# PROBLEM TO WORK ON
Repeat back every line of the data, exactly.
=-=-=
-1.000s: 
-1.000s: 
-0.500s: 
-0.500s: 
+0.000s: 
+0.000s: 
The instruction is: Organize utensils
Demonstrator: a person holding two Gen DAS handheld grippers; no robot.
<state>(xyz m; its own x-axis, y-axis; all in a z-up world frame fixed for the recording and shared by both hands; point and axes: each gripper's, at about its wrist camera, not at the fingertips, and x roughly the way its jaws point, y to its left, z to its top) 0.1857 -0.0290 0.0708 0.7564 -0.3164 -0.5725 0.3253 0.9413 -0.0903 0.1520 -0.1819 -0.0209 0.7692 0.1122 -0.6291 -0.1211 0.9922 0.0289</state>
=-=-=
# ANSWER SPACE
-1.000s: 
-1.000s: 
-0.500s: 
-0.500s: 
+0.000s: 
+0.000s: 
The instruction is: Organize utensils
Demonstrator: a person holding two Gen DAS handheld grippers; no robot.
<state>(xyz m; its own x-axis, y-axis; all in a z-up world frame fixed for the recording and shared by both hands; point and axes: each gripper's, at about its wrist camera, not at the fingertips, and x roughly the way its jaws point, y to its left, z to its top) 0.1857 -0.0290 0.0708 0.7564 -0.3164 -0.5725 0.3253 0.9413 -0.0903 0.1520 -0.1819 -0.0209 0.7692 0.1122 -0.6291 -0.1211 0.9922 0.0289</state>

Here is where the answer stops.